I met Ridley the week before Daphne, when he was 4 months old.  You could say he's one of my first "big" clients.  Ridley spends 4 days with me every other week and 2-3 days on the opposite weeks for daycare and training.  His owners have big jobs that keep them away for long hours that sometimes involves traveling. 

At 4 months old, Ridley was Skye size.  Now, at 8 months, he is an absolute beast.  He comes from top breeding lines and his owners have always considered showing him.  Sadly, that means he has balls.  However, due to some humping problems at home I have finally convinced them that Ridley will be best as a pet dog minus his man parts and they plan to neuter him at 10 months old.

Overall Ridley is a great dog- he genuinely loves everyone and everything that he meets.  He loves to know he is doing something right and is always the first to sit and stay for a group picture.  I take him walking with a friend and her young children, and he is always gentle and sweet to them as well.

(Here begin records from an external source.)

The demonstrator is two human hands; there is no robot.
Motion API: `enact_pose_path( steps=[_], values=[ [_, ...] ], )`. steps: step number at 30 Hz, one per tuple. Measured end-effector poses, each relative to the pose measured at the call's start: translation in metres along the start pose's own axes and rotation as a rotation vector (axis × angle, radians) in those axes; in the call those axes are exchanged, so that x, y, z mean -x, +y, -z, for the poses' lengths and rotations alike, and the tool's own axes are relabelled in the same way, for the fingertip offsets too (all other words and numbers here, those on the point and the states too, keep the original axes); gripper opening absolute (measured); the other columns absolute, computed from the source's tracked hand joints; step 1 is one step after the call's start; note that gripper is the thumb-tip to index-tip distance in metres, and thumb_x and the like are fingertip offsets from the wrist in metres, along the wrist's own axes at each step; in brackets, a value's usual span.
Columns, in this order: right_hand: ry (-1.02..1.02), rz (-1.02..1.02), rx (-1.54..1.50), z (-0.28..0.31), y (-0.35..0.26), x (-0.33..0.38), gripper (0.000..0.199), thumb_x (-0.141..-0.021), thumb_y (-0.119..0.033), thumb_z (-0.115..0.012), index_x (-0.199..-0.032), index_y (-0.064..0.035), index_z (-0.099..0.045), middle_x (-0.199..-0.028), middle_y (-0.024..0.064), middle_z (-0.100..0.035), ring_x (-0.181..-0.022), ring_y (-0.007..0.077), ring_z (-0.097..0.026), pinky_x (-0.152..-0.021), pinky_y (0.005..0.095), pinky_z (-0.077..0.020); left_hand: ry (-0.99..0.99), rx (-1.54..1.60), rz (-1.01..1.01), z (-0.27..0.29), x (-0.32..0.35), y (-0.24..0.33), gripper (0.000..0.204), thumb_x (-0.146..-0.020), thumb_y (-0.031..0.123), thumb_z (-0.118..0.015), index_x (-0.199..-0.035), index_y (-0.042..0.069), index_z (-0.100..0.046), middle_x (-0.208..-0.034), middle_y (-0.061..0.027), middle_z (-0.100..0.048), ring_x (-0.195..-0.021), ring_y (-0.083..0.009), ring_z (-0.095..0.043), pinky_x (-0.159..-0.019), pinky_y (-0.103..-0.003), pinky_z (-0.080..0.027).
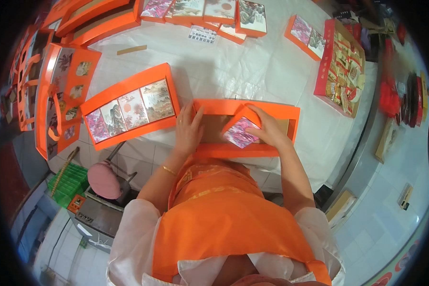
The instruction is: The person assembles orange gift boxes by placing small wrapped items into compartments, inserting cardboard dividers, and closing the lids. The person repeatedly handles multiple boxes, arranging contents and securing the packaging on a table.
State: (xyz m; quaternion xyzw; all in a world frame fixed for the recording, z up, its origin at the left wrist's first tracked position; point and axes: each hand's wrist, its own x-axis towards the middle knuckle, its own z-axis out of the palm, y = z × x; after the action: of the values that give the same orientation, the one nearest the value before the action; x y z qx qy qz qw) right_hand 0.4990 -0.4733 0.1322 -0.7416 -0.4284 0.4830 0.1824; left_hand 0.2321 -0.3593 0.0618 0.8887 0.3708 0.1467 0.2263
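Observation:
An orange open tray box with a brown cardboard inside lies at the table's near edge in front of me. My right hand grips a small square gift box with a pink and purple picture on top and orange sides. The small box is tilted at an angle over the tray's right half. At the tray's left end rests my left hand, fingers stretched out and holding nothing. Just left of it sits a second orange tray box, filled with a row of several small picture boxes.
Orange gift bags stand at the far left. Small picture boxes and empty orange trays line the back. A red carton of wrapped packets stands at right, beside two small boxes. A pink stool is below left.

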Motion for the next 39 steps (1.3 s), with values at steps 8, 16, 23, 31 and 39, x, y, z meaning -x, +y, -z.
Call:
enact_pose_path(
  steps=[8, 16, 23, 31, 39],
  values=[
    [0.206, 0.233, 0.032, -0.050, 0.001, -0.019, 0.059, -0.076, -0.019, -0.083, -0.129, -0.0115, -0.057, -0.122, 0.0137, -0.056, -0.109, 0.0311, -0.058, -0.093, 0.0387, -0.0487, -0.113, 0.197, -0.088, -0.033, -0.047, -0.020, 0.066, -0.079, 0.012, -0.076, -0.140, 0.015, -0.053, -0.137, -0.0167, -0.049, -0.128, -0.0377, -0.046, -0.106, -0.046, -0.043],
    [0.523, 0.239, -0.087, -0.070, 0.020, -0.040, 0.044, -0.070, -0.017, -0.088, -0.106, -0.0073, -0.065, -0.120, 0.0137, -0.054, -0.113, 0.0330, -0.054, -0.093, 0.0417, -0.0484, 0.008, 0.434, 0.055, -0.060, -0.062, 0.000, 0.063, -0.079, 0.000, -0.075, -0.137, 0.014, -0.056, -0.143, -0.0148, -0.045, -0.130, -0.0367, -0.044, -0.109, -0.044, -0.041],
    [0.599, 0.179, 0.115, -0.059, 0.002, -0.052, 0.036, -0.069, -0.020, -0.088, -0.097, -0.0076, -0.068, -0.110, 0.0102, -0.056, -0.112, 0.0328, -0.049, -0.094, 0.0402, -0.0468, 0.006, 0.498, 0.063, -0.067, -0.078, -0.001, 0.066, -0.079, -0.004, -0.073, -0.139, 0.015, -0.055, -0.146, -0.0141, -0.042, -0.134, -0.0363, -0.040, -0.111, -0.044, -0.038],
    [0.558, 0.225, 0.151, -0.058, 0.002, -0.053, 0.032, -0.074, -0.021, -0.085, -0.100, -0.0074, -0.070, -0.104, 0.0090, -0.057, -0.107, 0.0321, -0.050, -0.090, 0.0407, -0.0477, 0.018, 0.434, -0.001, -0.070, -0.084, -0.004, 0.069, -0.081, -0.008, -0.068, -0.143, 0.015, -0.052, -0.151, -0.0135, -0.039, -0.134, -0.0349, -0.039, -0.112, -0.042, -0.037],
    [0.617, 0.242, 0.266, -0.061, 0.001, -0.064, 0.026, -0.076, -0.020, -0.082, -0.097, -0.0081, -0.072, -0.100, 0.0088, -0.056, -0.101, 0.0302, -0.053, -0.086, 0.0405, -0.0477, 0.006, 0.511, -0.031, -0.067, -0.093, -0.010, 0.062, -0.084, -0.007, -0.064, -0.142, 0.011, -0.052, -0.150, -0.0150, -0.040, -0.135, -0.0358, -0.040, -0.113, -0.044, -0.034]
  ],
)
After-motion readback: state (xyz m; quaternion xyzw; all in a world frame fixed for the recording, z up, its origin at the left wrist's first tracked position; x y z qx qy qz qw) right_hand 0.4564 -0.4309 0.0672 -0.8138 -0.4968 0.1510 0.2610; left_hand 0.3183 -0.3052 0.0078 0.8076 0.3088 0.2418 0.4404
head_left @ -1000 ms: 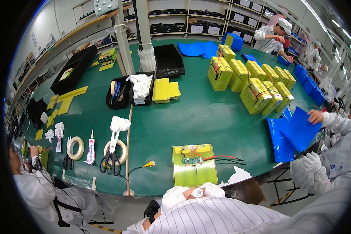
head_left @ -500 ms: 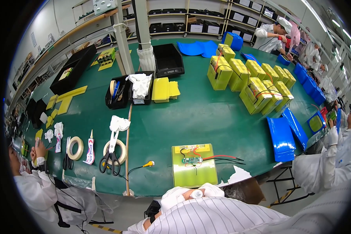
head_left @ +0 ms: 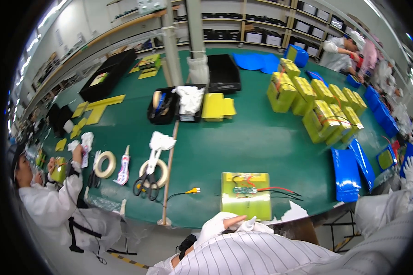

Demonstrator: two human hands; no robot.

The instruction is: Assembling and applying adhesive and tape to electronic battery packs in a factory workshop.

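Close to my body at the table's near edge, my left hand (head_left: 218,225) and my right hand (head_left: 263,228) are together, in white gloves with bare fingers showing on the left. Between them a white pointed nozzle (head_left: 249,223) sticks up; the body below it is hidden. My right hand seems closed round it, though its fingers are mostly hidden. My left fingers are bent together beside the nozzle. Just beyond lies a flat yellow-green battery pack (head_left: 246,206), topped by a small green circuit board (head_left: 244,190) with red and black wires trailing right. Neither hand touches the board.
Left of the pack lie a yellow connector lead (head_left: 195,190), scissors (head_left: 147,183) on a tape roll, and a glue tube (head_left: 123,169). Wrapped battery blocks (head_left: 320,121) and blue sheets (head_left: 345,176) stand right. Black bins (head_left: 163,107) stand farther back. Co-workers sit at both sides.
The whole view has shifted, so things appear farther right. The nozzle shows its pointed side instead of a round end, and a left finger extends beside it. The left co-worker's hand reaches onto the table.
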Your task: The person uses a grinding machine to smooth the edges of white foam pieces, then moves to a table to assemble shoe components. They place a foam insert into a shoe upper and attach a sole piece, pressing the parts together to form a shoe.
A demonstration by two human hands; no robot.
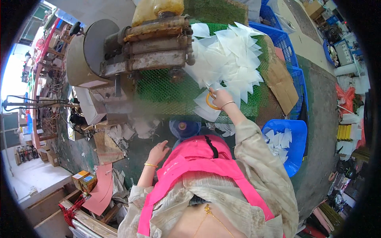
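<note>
My right hand (223,99) is closed round the orange handles of a pair of scissors (210,104), over the near edge of a pile of white pointed sheet pieces (228,59). A loose white piece (207,112) lies just under the scissors. The pile overlaps in fans on a green mesh (166,85). Down by the left side of my pink apron (198,152), my left hand (159,151) hangs with its fingers stretched out and nothing visible in them. Left of the pile stands a machine with stained rollers (158,47).
A yellowish container (156,11) sits on top of the machine. To my right a blue basin (295,154) holds more white pieces, behind it blue crates (298,85) and flattened cardboard (281,81). A blue round stool (184,129) stands before me; scraps litter the floor at left.
</note>
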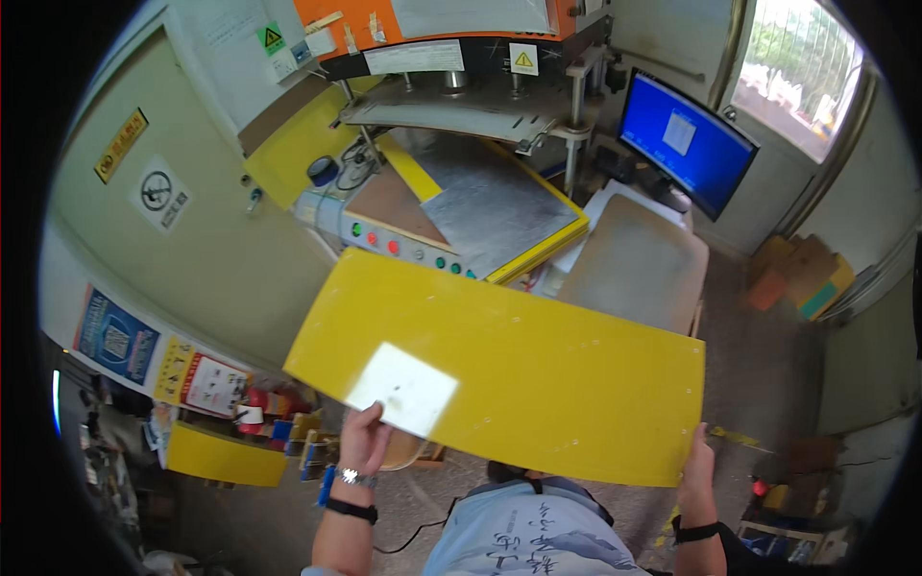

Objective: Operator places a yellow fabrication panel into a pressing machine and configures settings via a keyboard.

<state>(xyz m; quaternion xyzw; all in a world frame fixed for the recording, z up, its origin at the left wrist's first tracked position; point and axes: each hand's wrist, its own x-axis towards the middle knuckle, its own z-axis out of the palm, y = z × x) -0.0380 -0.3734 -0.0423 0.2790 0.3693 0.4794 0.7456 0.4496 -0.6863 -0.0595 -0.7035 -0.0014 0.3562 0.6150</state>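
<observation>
A large flat yellow board (538,374) is held up in front of me, its long side running left to right and its right end lower. A white square (403,389) shows on its left part, near the near edge. My left hand (365,437) grips that near edge beside the square, thumb on top and fingers hidden beneath. At the right end my right hand (699,461) holds the short edge near the corner, its fingers partly hidden. Beyond the board stands an orange press (451,58) with a grey metal plate (509,211) on its bed and coloured buttons (394,247) along the front.
Right of the press are a grey-topped stand (639,264) and a monitor (687,139) with a blue screen. A pale green door (192,211) lies to the left. Cardboard boxes (797,274) sit on the floor at right; a red fire extinguisher (269,403) stands at lower left.
</observation>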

But then there are his less attractive qualities.  Ridley is very good off leash with the other dogs, but has been known to ignore his recall word if he spots a dog he recognizes at the park.  He is also a fan of keep away when he knows he didn't listen, since ignoring a recall means going on leash for a time out.  We've been training through this over the past 2 weeks with high value rewards for listening and sit/stay for ignoring instead of the leash.  So far, so good.  Otherwise, Ridley will occasionally hump at the park, which is an immediate time out, and he is a lab.  So all food is good food is foodfoodfood for Ridley.

Foodfoodfood for me?

By way of updates:

-Skye not only passed her CGC, but we were warmly welcomed into Paws for Friendship, a therapy dog program with chapters all over the US! 
-Daphne has been diagnosed with Elbow Dysplasia, a genetic condition where her elbows are not properly formed (similar to hip dysplasia in the rear legs).  She is most likely going to have corrective surgery on the worse of the two legs to give her the best chance of a normal, happy life.  Her owners have high hopes that she will still be able to join us for half days of fun, but I have to say I'm devastated.  Daphne was (don't tell) my favorite daycare dog, so not seeing her 3 days a week will be awful.